Pros:この主張は「文中には問題を解くうえで必要な情報だけを記載する」という前提のもとに成立するものであり、実際の国試では、最近ではより顕著に(∵キーワード的に解くことを防ぎ、難易度を上げるため?)問題に直接関係ない情報も記載される。よってそれ自体が不自然なことではない。むしろ、関係のない情報を載せることが、過度に関連づけないというメッセージを伝えることにも寄与すると考えることもできる。
Consアウティングの問題などを鑑みるに、疑う疾患に直接関係ない場合に、性的指向についてわざわざ言及することは避けるべきであり、「同性愛者という情報が不要だ」と主張することは一定の妥当性を持つ。

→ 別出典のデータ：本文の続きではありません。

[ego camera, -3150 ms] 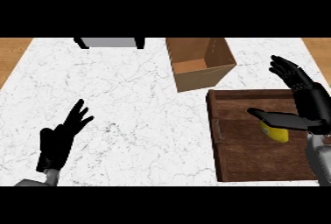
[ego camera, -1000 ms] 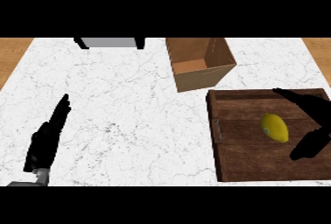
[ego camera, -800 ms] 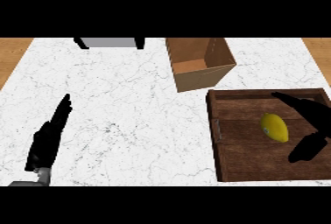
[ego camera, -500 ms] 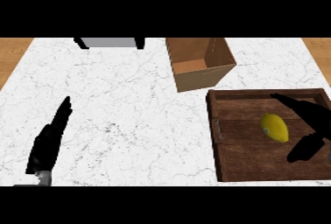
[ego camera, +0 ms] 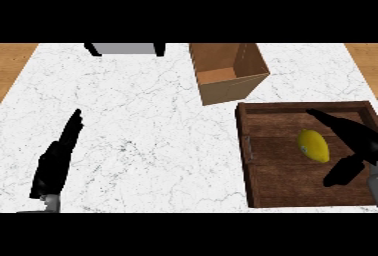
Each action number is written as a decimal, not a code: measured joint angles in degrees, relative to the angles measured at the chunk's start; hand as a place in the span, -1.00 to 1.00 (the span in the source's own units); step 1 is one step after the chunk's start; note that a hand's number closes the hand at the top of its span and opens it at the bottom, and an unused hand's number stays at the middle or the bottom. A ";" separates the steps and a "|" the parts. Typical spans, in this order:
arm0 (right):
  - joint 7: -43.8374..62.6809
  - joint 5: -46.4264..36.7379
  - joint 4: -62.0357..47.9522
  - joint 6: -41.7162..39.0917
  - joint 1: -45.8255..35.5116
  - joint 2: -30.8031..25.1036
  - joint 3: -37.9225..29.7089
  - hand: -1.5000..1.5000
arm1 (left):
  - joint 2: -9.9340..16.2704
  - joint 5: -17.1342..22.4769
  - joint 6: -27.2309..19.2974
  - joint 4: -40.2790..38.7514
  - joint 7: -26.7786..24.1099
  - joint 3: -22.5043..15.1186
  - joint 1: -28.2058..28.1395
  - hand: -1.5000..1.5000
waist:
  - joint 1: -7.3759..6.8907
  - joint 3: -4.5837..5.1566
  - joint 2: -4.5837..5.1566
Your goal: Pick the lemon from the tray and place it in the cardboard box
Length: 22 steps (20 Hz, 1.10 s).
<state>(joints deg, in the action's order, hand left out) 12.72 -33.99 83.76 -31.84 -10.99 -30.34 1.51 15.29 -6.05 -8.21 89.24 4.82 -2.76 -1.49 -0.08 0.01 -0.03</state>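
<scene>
1 lemon (ego camera: 313,145) lies in 1 wooden tray (ego camera: 275,196), beside 1 cardboard box (ego camera: 227,72). The right hand (ego camera: 353,145) spreads around the lemon, apart. The left hand (ego camera: 57,157) rests straight on the surface (ego camera: 140,125).

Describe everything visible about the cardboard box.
The cardboard box is plain brown cardboard, open at the top with nothing visible inside. It looks tilted or rotated slightly, its lighter front wall facing the viewer and a darker inner wall on the right with a thin pale seam. It stands on the white marble counter, towards the far edge, just beyond the far left corner of the wooden tray. Whether it touches the tray cannot be told. Neither robot hand touches it.
</scene>
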 measured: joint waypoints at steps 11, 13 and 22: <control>-3.66 -5.51 -4.19 0.06 -0.64 3.01 -1.30 -1.00 | -2.16 -2.21 2.43 0.34 1.12 2.31 0.75 0.00 | -0.01 -0.01 0.01; -4.72 -7.58 -7.04 1.47 -1.43 3.99 -0.36 -1.00 | -2.24 -2.31 2.89 -0.49 0.73 2.96 1.37 0.00 | -0.07 -0.01 0.03; -7.51 -11.75 -7.84 5.68 -1.81 5.08 -0.95 1.00 | -3.01 -3.34 4.02 -1.73 -0.50 4.50 1.53 0.00 | 0.06 0.12 -0.06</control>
<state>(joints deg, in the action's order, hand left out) 5.22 -45.74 75.92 -26.17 -12.80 -25.26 0.56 12.28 -9.39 -4.19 87.52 4.32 1.73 0.04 -0.03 0.14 -0.09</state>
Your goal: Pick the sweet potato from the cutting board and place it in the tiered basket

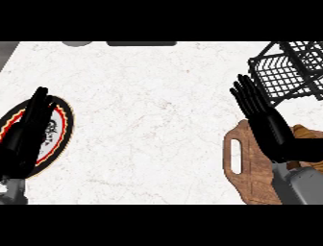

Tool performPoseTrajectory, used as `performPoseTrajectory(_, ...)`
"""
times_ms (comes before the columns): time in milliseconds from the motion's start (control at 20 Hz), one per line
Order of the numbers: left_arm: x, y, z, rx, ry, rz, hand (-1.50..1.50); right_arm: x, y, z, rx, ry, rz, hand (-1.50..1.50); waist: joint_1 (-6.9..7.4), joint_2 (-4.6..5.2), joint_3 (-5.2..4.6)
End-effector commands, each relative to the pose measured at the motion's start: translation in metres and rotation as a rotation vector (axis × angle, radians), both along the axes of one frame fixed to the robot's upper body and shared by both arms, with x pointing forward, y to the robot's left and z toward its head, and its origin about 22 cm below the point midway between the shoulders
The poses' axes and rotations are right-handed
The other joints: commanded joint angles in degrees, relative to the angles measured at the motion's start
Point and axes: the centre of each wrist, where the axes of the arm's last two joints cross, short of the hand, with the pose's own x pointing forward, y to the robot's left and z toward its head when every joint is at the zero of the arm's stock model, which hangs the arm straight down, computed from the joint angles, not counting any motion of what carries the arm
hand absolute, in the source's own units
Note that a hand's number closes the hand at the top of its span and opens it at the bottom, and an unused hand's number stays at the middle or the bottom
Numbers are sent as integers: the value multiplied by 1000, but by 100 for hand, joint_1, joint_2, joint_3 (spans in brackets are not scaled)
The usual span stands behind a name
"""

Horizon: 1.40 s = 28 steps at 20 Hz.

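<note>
The white marbled surface (157,120) fills most of the head view. At the near right lies the wooden cutting board (244,163), with a slot handle on its left side. The sweet potato (313,139) is on this board, at its right part; only an orange-brown piece of it shows, because the right hand (274,129) is over it and hides much of it. The fingers (248,98) of the right hand are straight and close together, and they point to the far side, reaching past the far edge of the board. The thumb stretches to the right, across the sweet potato. The fingers are not curled around the sweet potato, and I cannot tell if the palm touches it.

The black wire tiered basket (299,67) stands at the far right corner, just beyond the fingertips of the right hand.

At the near left lies a round plate (63,129) with a dark rim and a red and yellow border. The left hand (26,129) rests over it, open, with straight fingers pointing far.
</note>
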Motion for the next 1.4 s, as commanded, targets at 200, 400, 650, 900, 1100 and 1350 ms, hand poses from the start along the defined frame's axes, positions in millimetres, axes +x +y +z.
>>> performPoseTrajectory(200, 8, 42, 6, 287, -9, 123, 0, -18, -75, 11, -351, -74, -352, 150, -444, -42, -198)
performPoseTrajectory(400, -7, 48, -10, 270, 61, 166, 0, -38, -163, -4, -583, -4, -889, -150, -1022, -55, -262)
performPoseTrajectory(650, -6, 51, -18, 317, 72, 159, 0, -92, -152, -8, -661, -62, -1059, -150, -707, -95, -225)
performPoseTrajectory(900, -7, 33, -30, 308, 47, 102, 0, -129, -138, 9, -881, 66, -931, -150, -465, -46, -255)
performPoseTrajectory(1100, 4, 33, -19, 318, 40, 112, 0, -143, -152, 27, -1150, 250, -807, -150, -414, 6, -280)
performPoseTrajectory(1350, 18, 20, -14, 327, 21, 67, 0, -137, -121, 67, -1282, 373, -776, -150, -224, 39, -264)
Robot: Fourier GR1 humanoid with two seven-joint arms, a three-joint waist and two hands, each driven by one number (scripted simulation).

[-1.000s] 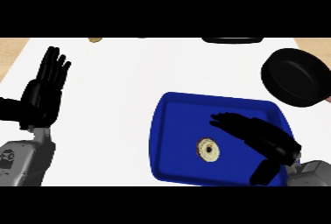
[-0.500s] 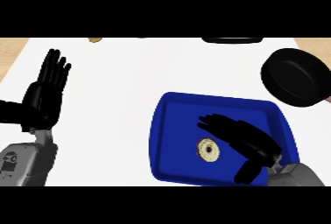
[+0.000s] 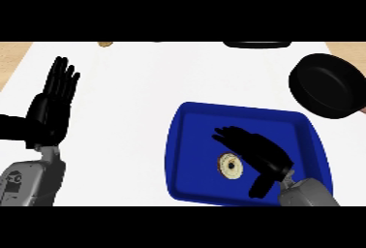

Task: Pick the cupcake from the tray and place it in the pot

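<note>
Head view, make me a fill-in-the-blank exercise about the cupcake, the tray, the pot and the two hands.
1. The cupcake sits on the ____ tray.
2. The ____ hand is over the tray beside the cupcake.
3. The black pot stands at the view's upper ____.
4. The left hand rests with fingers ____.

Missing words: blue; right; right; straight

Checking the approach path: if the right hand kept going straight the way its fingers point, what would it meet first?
The right hand points up-left over the blue tray. Going on, it would likely cross the tray's far-left rim, then bare counter. The cupcake lies beside the hand, not ahead. Height is unclear, so it may pass above.
</note>
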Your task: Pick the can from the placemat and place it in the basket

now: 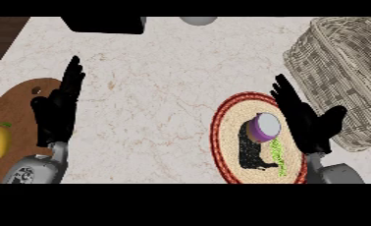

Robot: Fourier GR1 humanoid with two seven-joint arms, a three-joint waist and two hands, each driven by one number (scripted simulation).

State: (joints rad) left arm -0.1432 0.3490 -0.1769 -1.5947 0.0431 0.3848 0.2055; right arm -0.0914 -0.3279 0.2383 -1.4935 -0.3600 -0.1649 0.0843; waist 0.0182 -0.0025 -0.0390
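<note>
A purple can (263, 127) with a silver top stands upright on a round woven placemat (229, 131) with a red rim, at the lower right. My right hand (304, 122) is just right of the can, fingers straight and open, the thumb spread toward the basket; I cannot tell whether it touches the can. The wicker basket (330, 68) stands at the right edge, behind and right of the placemat. My left hand (58, 107) rests open at the left, fingers up, holding nothing.
A brown wooden cutting board (22, 102) lies at the lower left with a yellow fruit (4, 139) on it. A black object (103, 24) and a grey round object (198, 20) sit at the counter's far edge. Marble counter lies between the hands.
</note>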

*8:このリスクという言葉も、因果の連鎖が遠くなればなるほど、不思議な言葉である。すなわち同性愛者が「リスク」という言葉に対して私は強烈な違和感を抱いている。あくまで同性愛者→unsafeなセックス→HIV/AIDS という道のりなのであって、同性愛者であるということそれ自体がAIDS患者になる原因である、というわけでは(もちろん)ない。

*9:例えば「キティちゃんサンダルを履いてくる親御さんが怪我した子供を連れてきた場合には虐待を疑え」という比較的有名な文言がある(らしい)。キティサンダル=ヤンキー出身→虐待リスクという思考回路だが、これも本論と同様の意味で差別的認知を含み得る。さらにはアルコール多飲や精神疾患を持っている人の主訴への向き合い方も同様の問題系を含む。

*10:むろん本稿は国試に対しての以下のような問いとして捉えることもできる。すなわち、国試が臨床に近づけて考えるのか、もしくは国試という仮想の場を共通理解として続けていくのか。

*11:研究室でディスカッションした際は、二つの論点が挙げられた。一つ目は、「患者の経験からどう見えているのか」を省察することを促す家庭医療学との関連。特に文化人類学・精神力動から影響を受けた部分だという。二つ目は、患者から「怒られる/「感謝される」経験。特に前者について、このような省察を導き得るものである一方で、、単純にトラブルを避けるために「うまくやる」(より浅い層でのプロフェッショナリズム)ことの可能性についても語られた。